**What is being asked**
Produce an exact copy of the listing.
[Dataset extract]
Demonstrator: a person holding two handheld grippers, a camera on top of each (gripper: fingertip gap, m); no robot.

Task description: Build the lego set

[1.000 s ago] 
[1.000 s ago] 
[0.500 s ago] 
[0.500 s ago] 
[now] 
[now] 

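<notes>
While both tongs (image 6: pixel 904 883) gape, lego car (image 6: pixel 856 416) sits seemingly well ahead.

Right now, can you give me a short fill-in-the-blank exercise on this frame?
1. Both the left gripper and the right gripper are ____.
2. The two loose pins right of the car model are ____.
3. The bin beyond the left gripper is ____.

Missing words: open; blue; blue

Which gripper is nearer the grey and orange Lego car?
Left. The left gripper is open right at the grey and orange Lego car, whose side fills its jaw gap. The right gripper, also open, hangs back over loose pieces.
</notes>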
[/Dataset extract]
**Reply to the exercise**
Demonstrator: a person holding two handheld grippers, a camera on top of each (gripper: fingertip gap, m); no robot.

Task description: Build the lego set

[1.000 s ago] 
[1.000 s ago] 
[0.500 s ago] 
[0.500 s ago] 
[now] 
[now] 

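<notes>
While both tongs (image 6: pixel 904 883) gape, lego car (image 6: pixel 856 416) sits seemingly well ahead.

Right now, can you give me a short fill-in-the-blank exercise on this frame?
1. Both the left gripper and the right gripper are ____.
2. The two loose pins right of the car model are ____.
3. The bin beyond the left gripper is ____.

Missing words: open; blue; blue

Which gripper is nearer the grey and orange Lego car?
Left. The left gripper is open right at the grey and orange Lego car, whose side fills its jaw gap. The right gripper, also open, hangs back over loose pieces.
</notes>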

What appears above is the full answer.